Some thesaurus entries: thorough, diligence, industriousness, interest

When I first encountered "attention" as a major field of cognitive science, my response was "what the hell is the big deal?" The more I study it / deal with it, the more important and interesting it gets.

Attention, in cognitive psychology, is thought about in many different ways: as the active allocation of general-purpose "cognitive resources"; as a passive filter of incoming stimuli; as the process of selecting what enters "awareness" or "consciousness"; as a "spotlight" that "illuminates" (in a metaphorical sense) a subset of sensory input.

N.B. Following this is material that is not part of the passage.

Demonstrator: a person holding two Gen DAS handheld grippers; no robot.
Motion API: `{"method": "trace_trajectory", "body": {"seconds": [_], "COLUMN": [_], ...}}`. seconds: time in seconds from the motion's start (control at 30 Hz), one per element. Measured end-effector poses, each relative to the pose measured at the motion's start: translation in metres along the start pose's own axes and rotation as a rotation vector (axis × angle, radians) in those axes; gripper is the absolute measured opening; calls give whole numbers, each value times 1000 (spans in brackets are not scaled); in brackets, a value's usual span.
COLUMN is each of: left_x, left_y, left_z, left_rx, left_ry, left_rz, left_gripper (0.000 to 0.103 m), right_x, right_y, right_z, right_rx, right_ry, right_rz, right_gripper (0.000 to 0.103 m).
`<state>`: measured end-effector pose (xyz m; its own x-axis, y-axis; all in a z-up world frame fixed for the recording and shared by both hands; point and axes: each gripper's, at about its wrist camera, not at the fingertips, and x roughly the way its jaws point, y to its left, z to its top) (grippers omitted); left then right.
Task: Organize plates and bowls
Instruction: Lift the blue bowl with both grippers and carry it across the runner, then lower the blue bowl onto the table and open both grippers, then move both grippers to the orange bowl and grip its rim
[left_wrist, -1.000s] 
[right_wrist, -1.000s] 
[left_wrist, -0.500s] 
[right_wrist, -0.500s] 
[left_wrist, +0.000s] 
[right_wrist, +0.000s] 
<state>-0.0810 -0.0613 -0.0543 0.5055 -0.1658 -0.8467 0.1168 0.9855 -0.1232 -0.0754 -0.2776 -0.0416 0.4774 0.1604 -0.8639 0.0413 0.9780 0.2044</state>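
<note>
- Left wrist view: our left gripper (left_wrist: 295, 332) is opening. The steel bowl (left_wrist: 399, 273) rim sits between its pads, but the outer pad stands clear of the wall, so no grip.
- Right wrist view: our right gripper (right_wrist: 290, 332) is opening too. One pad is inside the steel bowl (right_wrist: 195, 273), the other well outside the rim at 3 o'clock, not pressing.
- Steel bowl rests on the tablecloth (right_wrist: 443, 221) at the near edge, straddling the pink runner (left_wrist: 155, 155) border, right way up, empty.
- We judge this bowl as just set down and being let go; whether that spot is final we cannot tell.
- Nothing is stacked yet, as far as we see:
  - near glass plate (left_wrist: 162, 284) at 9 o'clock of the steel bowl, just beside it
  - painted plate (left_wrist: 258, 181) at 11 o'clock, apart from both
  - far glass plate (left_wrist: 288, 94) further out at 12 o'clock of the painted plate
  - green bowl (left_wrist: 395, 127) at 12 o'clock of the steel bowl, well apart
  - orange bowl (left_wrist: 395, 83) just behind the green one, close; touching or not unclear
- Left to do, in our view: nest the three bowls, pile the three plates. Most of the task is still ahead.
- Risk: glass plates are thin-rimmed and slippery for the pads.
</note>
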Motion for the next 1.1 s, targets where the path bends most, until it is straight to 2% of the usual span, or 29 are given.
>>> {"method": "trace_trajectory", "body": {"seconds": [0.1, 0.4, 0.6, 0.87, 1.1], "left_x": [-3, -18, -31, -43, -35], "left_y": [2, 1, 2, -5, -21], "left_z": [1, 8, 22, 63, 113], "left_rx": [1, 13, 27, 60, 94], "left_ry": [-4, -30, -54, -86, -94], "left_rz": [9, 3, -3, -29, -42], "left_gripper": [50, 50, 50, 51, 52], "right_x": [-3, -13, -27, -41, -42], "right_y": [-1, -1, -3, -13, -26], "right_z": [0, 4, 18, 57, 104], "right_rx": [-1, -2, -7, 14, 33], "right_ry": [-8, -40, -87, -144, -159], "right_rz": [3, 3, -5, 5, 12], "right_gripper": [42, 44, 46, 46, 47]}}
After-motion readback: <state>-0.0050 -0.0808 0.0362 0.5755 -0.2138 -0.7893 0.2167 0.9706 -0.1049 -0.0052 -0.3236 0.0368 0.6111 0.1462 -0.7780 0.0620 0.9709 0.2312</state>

The best antonym, I think, for "attention" is "distraction". At first glance, this might not make a lot of sense with the psychology-specific meanings of attention. But. What I think is that the psychological definitions grant (maybe unreasonably) a capacity for attentive cognitive control - the choice (by who? are there homunculus issues here) to direct attention towards one thing or another . . . and that they don't regard stability over time as important; if you're "distracted" it's not a reduction in attention, it's a re-direction of attention. Attention, in the non-specific definition is studied within psychology - but by clinicians, in the context of things like ADD & ADHD, not by cognitive psychologists (that I'm aware of.) I don't know, maybe I'm wrong; maybe it's just called "cognitive control", and not "attention".

This comes up, a lot, because I feel like I'm so easily distracted. Or rather, that I can focus effortlessly on some things, and not others. And that, unfortunately, my work too frequently falls into the "not others" category.

I didn't know anyone who used Ritalin as a "performance enhancer" in college, at Caltech, but I've heard that it's relatively common, some places. As much as I would never do it, I can kind of understand it; if I could achieve the same effects via another path - say, meditation - I definitely would.